Orzo (OHR-zoh): In Italian this means “barley” but it is actually a tiny, rice-shaped pasta slightly smaller than a pine nut. Orzo is ideal for soups and wonderful when served as a substitute for rice.
Penne (PEN-nay): large, straight tubes of pasta cut on a diagonal.
Penne Rigate (PEN-ay rih-GA-tay): large straight tubes cut on an angle. Cut on angles like pen quills, the roughened ridges and tubular shapes are ideal for holding robust sauces, meats, and vegetables. Penne’s firm texture, versatility and consistency enhance traditional entrée preparation. Ideal for oven baked dishes, as an accompaniment with entrees or as a substitute for rice or potatoes.
Rigatoni (rih-ga-TOE-nee): short, grooved tubes of pasta are an Italian classic. A popular cut with substantial texture, robust meat and delicate cream sauces cling to the soft golden edges and fill the tube with flavor. Rigatoni is ideal for baked dished, stuffing or simply tossing with butter and parmesan.
Rotini (roh-TEE-NEE): short “spirals”. Rotini’s twisted shape holds bits of meat, vegetables and cheese so it works well with any sauce, or you can use it to create salads or baked casseroles.
Shells: this shell-shaped pasta is formed to resemble a Conch shell.

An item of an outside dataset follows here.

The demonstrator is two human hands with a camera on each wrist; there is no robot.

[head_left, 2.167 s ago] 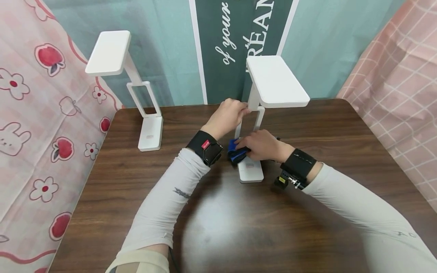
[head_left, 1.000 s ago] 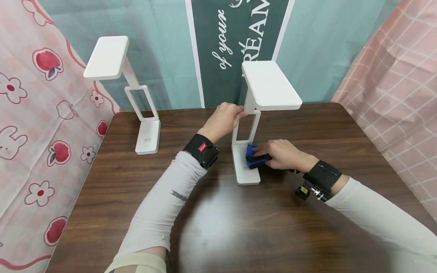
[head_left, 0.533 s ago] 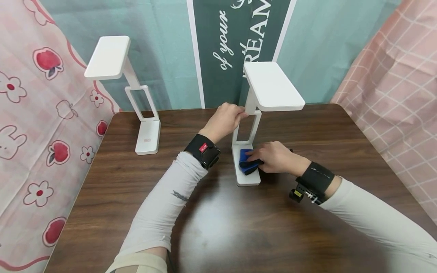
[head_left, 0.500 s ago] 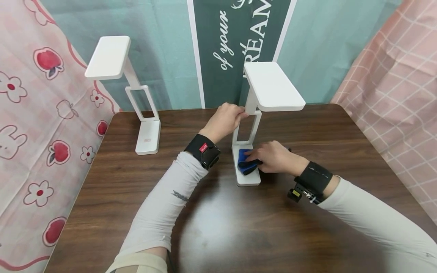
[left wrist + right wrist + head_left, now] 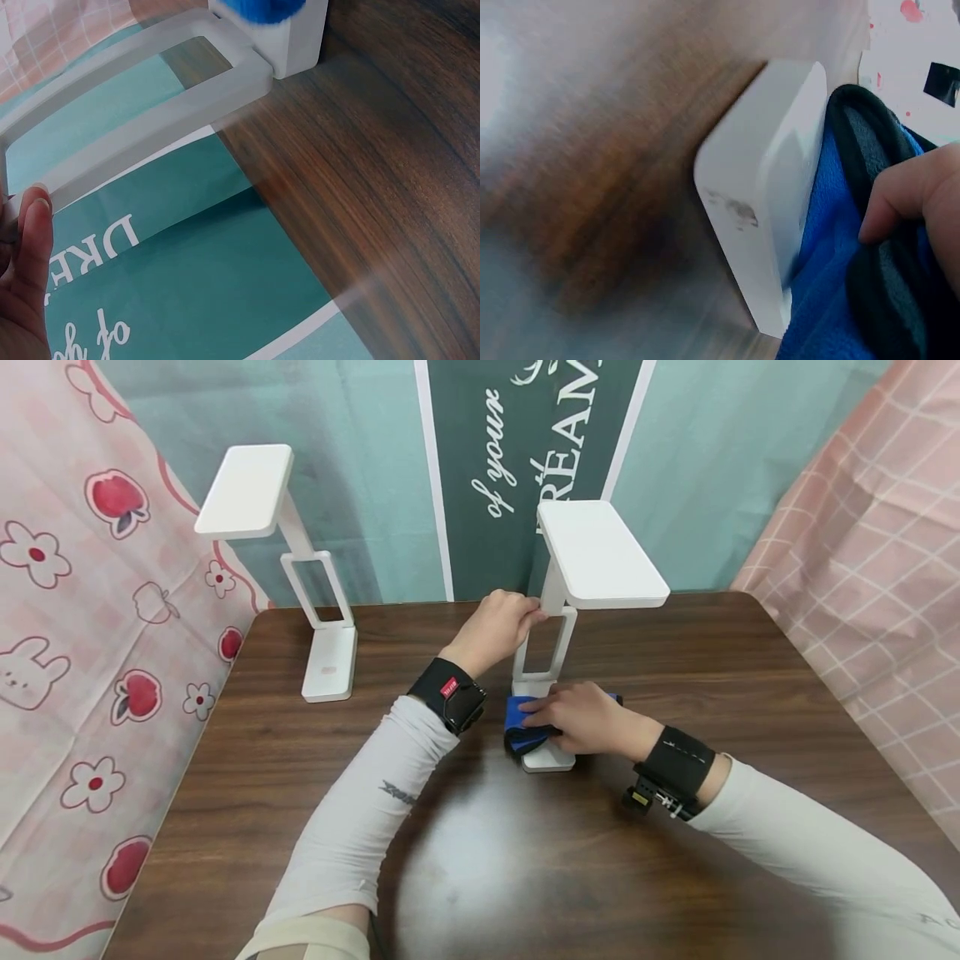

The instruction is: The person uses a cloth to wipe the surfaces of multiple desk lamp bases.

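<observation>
White lamp [image 5: 553,589] gripped from 9 o'clock: the left hand [image 5: 498,627] has thumb and fingers drawn in on it where the upper stem meets the frame [image 5: 562,643], seemingly to steady it; the thumb shows against the frame in the left wrist view, while how far the other fingers wrap round is hidden. The lamp stands upright on the table [image 5: 465,860], its head [image 5: 603,556] jutting towards 2 o'clock, its base [image 5: 549,762] reaching towards 6; the blue cloth [image 5: 525,727] lies draped across that base, black-edged folds hanging past its 9 o'clock side; from 3 o'clock the right hand [image 5: 585,718] presses it down, fingers bent and pinching the bunched folds, likely to keep it snug against the base.

Around them: a pink curtain [image 5: 67,693] at 9 o'clock; a second lamp [image 5: 297,535] at 10, well apart from both hands; a banner [image 5: 517,468] behind at 12; a checked curtain [image 5: 855,568] at 2. The frame rises at the cloth's 12 o'clock and seems the nearest obstacle; the head overhangs higher up; cloth and right hand hide the middle of the base; its near end shows a dark mark [image 5: 739,211], whether print or smudge I cannot tell.
</observation>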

Also known as “conchiglie: (kon-KEE-lyay). Shells make a great addition to soups or pasta salad.
Spaghetti (spuh-GEHT-ee): comes from the Italian word for “strings” and in general is in the form of long, thin strands that are round and solid. Canada’s most popular pasta cut. Perfect choice for nearly any sauce.
Tubetti (too-BAYT-tee): Italian for “little tubes”, referring culinarily to tiny, hollow pasta tubes.
Tortiglioni (tor-tig-lee-o-nee) Scoobi Do – short spiral twisted tubular shape.
Vermicelli (ver-mih-CHEHL-ee): Italian for “little worms”, culinarily the term refers to pasta shaped into very thin strands. Vermicelli is much thinner than regular spaghetti.
Wagon Wheels: shaped accordingly, this pasta shape makes an interesting addition to salads or soups.